- _PROBLEM DESCRIPTION_
Please give the data below again in full, exactly as it stands.

- _PROVIDED DATA_

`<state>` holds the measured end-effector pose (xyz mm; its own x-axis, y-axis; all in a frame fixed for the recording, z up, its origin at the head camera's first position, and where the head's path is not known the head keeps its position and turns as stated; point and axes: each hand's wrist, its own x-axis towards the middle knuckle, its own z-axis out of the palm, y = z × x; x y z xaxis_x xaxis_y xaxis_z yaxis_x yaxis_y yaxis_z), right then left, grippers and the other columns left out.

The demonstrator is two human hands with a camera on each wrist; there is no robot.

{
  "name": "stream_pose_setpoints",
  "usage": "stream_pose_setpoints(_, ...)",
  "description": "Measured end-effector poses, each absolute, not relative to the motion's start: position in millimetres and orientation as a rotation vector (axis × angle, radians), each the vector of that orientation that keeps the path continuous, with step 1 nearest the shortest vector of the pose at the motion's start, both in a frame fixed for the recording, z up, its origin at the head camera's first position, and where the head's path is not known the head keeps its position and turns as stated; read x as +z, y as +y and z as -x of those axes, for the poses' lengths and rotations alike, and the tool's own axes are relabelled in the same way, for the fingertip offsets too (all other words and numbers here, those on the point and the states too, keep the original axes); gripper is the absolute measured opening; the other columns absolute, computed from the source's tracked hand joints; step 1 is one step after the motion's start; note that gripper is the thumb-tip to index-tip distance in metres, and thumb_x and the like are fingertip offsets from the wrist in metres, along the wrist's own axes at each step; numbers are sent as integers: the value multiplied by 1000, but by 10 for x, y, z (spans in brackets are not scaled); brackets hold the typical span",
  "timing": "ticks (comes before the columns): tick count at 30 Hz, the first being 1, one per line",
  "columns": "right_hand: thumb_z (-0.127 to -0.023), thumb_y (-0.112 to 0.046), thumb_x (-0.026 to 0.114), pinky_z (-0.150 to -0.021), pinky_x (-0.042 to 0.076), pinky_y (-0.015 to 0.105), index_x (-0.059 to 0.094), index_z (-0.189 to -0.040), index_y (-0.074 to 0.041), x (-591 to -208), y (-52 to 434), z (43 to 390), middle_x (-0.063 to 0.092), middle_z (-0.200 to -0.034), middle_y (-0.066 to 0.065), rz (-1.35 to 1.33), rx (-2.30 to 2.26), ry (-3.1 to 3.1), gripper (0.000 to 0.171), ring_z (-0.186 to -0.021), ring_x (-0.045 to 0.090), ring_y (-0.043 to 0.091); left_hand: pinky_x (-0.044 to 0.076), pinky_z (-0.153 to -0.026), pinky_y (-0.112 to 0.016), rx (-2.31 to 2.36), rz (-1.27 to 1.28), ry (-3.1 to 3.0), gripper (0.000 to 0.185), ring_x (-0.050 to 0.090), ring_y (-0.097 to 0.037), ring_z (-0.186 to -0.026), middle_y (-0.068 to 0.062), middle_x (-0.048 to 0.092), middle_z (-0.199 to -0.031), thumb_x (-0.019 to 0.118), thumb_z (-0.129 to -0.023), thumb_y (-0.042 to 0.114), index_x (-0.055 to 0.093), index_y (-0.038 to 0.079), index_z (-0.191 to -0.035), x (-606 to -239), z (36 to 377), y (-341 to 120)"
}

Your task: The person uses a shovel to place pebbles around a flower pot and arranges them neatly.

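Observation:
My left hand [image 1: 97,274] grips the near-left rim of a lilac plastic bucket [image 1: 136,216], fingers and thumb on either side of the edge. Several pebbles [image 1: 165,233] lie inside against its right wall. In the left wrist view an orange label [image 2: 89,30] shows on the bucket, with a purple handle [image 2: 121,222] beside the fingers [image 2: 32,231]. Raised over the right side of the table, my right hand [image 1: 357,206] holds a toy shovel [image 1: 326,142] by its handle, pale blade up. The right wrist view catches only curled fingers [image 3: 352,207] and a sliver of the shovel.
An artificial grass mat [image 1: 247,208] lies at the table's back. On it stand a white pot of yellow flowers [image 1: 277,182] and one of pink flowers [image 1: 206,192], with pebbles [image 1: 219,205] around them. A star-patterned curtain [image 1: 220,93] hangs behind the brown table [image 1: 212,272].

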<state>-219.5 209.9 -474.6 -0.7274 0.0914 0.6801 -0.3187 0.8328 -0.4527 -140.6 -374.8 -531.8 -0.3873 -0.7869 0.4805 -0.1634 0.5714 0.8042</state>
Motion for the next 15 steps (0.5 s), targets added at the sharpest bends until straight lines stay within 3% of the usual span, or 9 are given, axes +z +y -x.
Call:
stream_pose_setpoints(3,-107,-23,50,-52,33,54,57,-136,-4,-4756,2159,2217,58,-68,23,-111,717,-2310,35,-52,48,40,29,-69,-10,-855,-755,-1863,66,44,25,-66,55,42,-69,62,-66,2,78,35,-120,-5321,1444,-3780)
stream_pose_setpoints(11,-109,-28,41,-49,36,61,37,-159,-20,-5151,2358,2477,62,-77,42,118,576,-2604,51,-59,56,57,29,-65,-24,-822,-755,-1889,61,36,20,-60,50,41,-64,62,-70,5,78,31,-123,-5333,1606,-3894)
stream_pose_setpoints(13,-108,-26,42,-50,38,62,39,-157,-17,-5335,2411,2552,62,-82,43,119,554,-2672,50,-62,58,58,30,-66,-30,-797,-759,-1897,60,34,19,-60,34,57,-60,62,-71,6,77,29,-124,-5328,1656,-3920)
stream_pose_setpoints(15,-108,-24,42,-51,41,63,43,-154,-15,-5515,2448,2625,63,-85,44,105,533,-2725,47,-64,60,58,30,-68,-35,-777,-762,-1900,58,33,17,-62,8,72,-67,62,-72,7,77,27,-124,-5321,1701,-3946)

- _PROBLEM SOLUTION_
`<state>` holds the measured end-effector pose (xyz mm; its own x-axis, y-axis; all in a frame fixed for the recording, z up, its origin at the head camera's first position, and where the head's path is not known the head keeps its position and turns as stated; point and axes: each hand's wrist, its own x-axis towards the middle knuckle, its own z-axis out of the palm, y = z × x; x y z xaxis_x xaxis_y xaxis_z yaxis_x yaxis_y yaxis_z), right then left, grippers and the other columns left out.

The demonstrator is two human hands with a camera on each wrist; there is no robot.

{
  "name": "stream_pose_setpoints",
  "usage": "stream_pose_setpoints(_, ...)",
  "description": "Measured end-effector poses, each absolute, not relative to the motion's start: position in millimetres and orientation as a rotation vector (axis × angle, radians), each the vector of that orientation that keeps the path continuous, with step 1 nearest the shortest vector of the pose at the motion's start, both in a frame fixed for the recording, z up, its origin at the head camera's first position, and where the head's path is not known the head keeps its position and turns as stated; read x as +z, y as +y and z as -x of those axes, for the poses' lengths and rotations alike, and the tool's own axes are relabelled in the same way, for the fingertip offsets too (all other words and numbers here, those on the point and the states too, keep the original axes); gripper is the absolute measured opening; the other columns absolute, computed from the source's tracked hand joints; step 1 is one step after the motion's start; note that gripper is the thumb-tip to index-tip distance in metres, and thumb_x and the like are fingertip offsets from the wrist in metres, along the wrist's own axes at each step; numbers are sent as integers: the value multiplied by 1000, but by 10 for x, y, z (spans in brackets are not scaled); brackets hold the typical span",
  "timing": "ticks (comes before the columns): tick count at 30 Hz, the first being 1, one per line",
  "columns": "right_hand: thumb_z (-0.127 to -0.023), thumb_y (-0.112 to 0.046), thumb_x (-0.026 to 0.114), pinky_z (-0.150 to -0.021), pinky_x (-0.042 to 0.076), pinky_y (-0.015 to 0.105), index_x (-0.059 to 0.094), index_z (-0.189 to -0.040), index_y (-0.074 to 0.041), x (-591 to -208), y (-52 to 434), z (43 to 390), middle_x (-0.063 to 0.092), middle_z (-0.200 to -0.034), middle_y (-0.066 to 0.065), rz (-1.35 to 1.33), rx (-2.30 to 2.26), ry (-3.1 to 3.1), gripper (0.000 to 0.171), ring_z (-0.186 to -0.021), ring_x (-0.045 to 0.090), ring_y (-0.043 to 0.091); left_hand: pinky_x (-0.044 to 0.076), pinky_z (-0.153 to -0.026), pinky_y (-0.112 to 0.016), rx (-2.31 to 2.36), rz (-1.27 to 1.28), ry (-3.1 to 3.0), gripper (0.000 to 0.185), ring_x (-0.050 to 0.090), ring_y (-0.097 to 0.037), ring_z (-0.186 to -0.026), middle_y (-0.068 to 0.062), middle_x (-0.048 to 0.092), middle_z (-0.199 to -0.031), thumb_x (-0.019 to 0.118), thumb_z (-0.129 to -0.023), thumb_y (-0.042 to 0.114), index_x (-0.055 to 0.093), index_y (-0.038 to 0.079), index_z (-0.191 to -0.035), x (-606 to -239), z (36 to 377), y (-341 to 120)"
}

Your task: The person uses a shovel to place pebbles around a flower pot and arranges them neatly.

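Observation:
My left hand [image 1: 97,274] grips the near-left rim of a lilac plastic bucket [image 1: 136,216], fingers and thumb on either side of the edge. Several pebbles [image 1: 165,233] lie inside against its right wall. In the left wrist view an orange label [image 2: 89,30] shows on the bucket, with a purple handle [image 2: 121,222] beside the fingers [image 2: 32,231]. Raised over the right side of the table, my right hand [image 1: 357,206] holds a toy shovel [image 1: 326,142] by its handle, pale blade up. The right wrist view catches only curled fingers [image 3: 352,207] and a sliver of the shovel.
An artificial grass mat [image 1: 247,208] lies at the table's back. On it stand a white pot of yellow flowers [image 1: 277,182] and one of pink flowers [image 1: 206,192], with pebbles [image 1: 219,205] around them. A star-patterned curtain [image 1: 220,93] hangs behind the brown table [image 1: 212,272].
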
<state>-219.5 209.9 -474.6 -0.7274 0.0914 0.6801 -0.3187 0.8328 -0.4527 -140.6 -374.8 -531.8 -0.3873 -0.7869 0.4805 -0.1634 0.5714 0.8042</state>
Motion for the next 15 steps (0.5 s), targets added at the sharpest bends until straight lines stay within 3% of the usual span, or 9 are given, axes +z +y -x.
Call:
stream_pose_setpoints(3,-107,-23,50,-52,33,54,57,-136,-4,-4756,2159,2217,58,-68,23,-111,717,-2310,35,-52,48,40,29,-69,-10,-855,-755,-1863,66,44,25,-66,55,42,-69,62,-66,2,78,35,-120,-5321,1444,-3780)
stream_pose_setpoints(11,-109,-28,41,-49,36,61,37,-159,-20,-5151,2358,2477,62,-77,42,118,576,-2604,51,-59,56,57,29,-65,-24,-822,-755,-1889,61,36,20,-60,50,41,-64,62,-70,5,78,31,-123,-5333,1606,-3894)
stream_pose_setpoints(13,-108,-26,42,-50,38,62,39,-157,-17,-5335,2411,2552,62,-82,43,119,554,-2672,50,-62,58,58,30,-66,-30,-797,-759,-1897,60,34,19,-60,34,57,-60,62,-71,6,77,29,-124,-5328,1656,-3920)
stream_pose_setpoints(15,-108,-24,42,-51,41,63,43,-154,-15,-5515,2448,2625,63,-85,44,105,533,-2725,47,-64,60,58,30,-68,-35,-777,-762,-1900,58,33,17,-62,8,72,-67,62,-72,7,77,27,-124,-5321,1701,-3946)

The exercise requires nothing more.